Your objective: I would like you to return all of the records exactly as they stand.

Dataset items
---*---

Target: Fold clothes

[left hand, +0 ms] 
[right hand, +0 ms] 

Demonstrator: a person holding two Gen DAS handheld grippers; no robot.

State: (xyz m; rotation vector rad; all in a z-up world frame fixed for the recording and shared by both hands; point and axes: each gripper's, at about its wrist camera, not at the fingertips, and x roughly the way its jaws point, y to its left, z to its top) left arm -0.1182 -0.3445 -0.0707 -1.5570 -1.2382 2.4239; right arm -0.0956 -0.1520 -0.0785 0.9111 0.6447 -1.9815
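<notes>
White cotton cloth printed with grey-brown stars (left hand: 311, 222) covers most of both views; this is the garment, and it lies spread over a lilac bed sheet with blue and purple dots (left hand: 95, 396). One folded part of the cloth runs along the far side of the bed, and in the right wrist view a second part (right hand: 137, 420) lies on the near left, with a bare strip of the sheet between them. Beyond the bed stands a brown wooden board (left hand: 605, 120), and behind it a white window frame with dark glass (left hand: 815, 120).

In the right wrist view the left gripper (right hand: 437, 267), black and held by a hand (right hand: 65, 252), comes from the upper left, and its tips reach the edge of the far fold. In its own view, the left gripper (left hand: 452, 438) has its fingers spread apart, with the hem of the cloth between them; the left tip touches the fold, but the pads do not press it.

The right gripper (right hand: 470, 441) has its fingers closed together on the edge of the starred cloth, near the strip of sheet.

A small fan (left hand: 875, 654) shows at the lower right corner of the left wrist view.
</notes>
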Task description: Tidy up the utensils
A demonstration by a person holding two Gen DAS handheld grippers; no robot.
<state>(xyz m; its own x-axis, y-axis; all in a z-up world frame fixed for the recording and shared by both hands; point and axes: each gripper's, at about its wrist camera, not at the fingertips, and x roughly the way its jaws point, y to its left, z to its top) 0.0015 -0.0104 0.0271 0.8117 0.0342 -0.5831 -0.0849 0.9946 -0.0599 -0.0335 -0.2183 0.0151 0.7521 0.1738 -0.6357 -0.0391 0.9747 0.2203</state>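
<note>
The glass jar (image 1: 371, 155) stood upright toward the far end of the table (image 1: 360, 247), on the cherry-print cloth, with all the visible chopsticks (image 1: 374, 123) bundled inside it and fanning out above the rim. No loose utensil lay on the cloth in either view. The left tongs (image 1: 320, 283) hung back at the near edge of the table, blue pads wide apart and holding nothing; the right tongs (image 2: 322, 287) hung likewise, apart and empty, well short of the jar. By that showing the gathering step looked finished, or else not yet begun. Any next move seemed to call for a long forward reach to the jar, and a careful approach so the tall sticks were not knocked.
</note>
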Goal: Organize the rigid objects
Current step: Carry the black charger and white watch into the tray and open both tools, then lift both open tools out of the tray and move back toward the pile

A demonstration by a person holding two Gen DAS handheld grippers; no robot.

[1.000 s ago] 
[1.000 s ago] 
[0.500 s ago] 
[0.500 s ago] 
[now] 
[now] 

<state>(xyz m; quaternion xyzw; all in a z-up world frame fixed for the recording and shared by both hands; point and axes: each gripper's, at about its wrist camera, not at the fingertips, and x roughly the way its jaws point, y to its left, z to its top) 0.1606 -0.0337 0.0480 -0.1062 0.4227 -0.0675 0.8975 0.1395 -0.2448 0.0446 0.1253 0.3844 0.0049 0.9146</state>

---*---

Task result:
Target: Fold clothes

[left hand, +0 ms] 
[right hand, +0 ms] 

Demonstrator: a person holding two Gen DAS handheld grippers; no robot.

State: (xyz m; rotation vector rad; all in a z-up world frame fixed for the recording and shared by both hands; point and axes: each gripper's, at about its wrist camera, not at the fingertips, and x roughly the way its jaws point, y to its left, z to its top) left arm -0.1182 -0.3445 -0.0707 -1.5570 -1.2382 2.4239; right arm -0.0956 -0.1520 -0.0785 0.9111 0.6447 -1.9815
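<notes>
White cotton cloth printed with grey-brown stars (left hand: 311, 222) covers most of both views; this is the garment, and it lies spread over a lilac bed sheet with blue and purple dots (left hand: 95, 396). One folded part of the cloth runs along the far side of the bed, and in the right wrist view a second part (right hand: 137, 420) lies on the near left, with a bare strip of the sheet between them. Beyond the bed stands a brown wooden board (left hand: 605, 120), and behind it a white window frame with dark glass (left hand: 815, 120).

In the right wrist view the left gripper (right hand: 437, 267), black and held by a hand (right hand: 65, 252), comes from the upper left, and its tips reach the edge of the far fold. In its own view, the left gripper (left hand: 452, 438) has its fingers spread apart, with the hem of the cloth between them; the left tip touches the fold, but the pads do not press it.

The right gripper (right hand: 470, 441) has its fingers closed together on the edge of the starred cloth, near the strip of sheet.

A small fan (left hand: 875, 654) shows at the lower right corner of the left wrist view.
</notes>
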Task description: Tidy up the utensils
A demonstration by a person holding two Gen DAS handheld grippers; no robot.
<state>(xyz m; its own x-axis, y-axis; all in a z-up world frame fixed for the recording and shared by both hands; point and axes: each gripper's, at about its wrist camera, not at the fingertips, and x roughly the way its jaws point, y to its left, z to its top) 0.0015 -0.0104 0.0271 0.8117 0.0342 -0.5831 -0.0849 0.9946 -0.0599 -0.0335 -0.2183 0.0151 0.7521 0.1738 -0.6357 -0.0391 0.9747 0.2203</state>
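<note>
The glass jar (image 1: 371, 155) stood upright toward the far end of the table (image 1: 360, 247), on the cherry-print cloth, with all the visible chopsticks (image 1: 374, 123) bundled inside it and fanning out above the rim. No loose utensil lay on the cloth in either view. The left tongs (image 1: 320, 283) hung back at the near edge of the table, blue pads wide apart and holding nothing; the right tongs (image 2: 322, 287) hung likewise, apart and empty, well short of the jar. By that showing the gathering step looked finished, or else not yet begun. Any next move seemed to call for a long forward reach to the jar, and a careful approach so the tall sticks were not knocked.
</note>
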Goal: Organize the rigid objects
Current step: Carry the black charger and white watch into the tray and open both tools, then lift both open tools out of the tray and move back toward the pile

A demonstration by a person holding two Gen DAS handheld grippers; no robot.

[1.000 s ago] 
[1.000 s ago] 
[0.500 s ago] 
[0.500 s ago] 
[now] 
[now] 

<state>(xyz m; quaternion xyzw; all in a z-up world frame fixed for the recording and shared by both hands; point and axes: each gripper's, at about its wrist camera, not at the fingertips, and x roughly the way its jaws point, y to its left, z to its top) 0.1606 -0.0337 0.0480 -0.1062 0.4227 -0.0675 0.8975 0.1395 -0.2448 0.0446 0.1253 0.3844 0.0049 0.9146</state>

The output contains nothing more.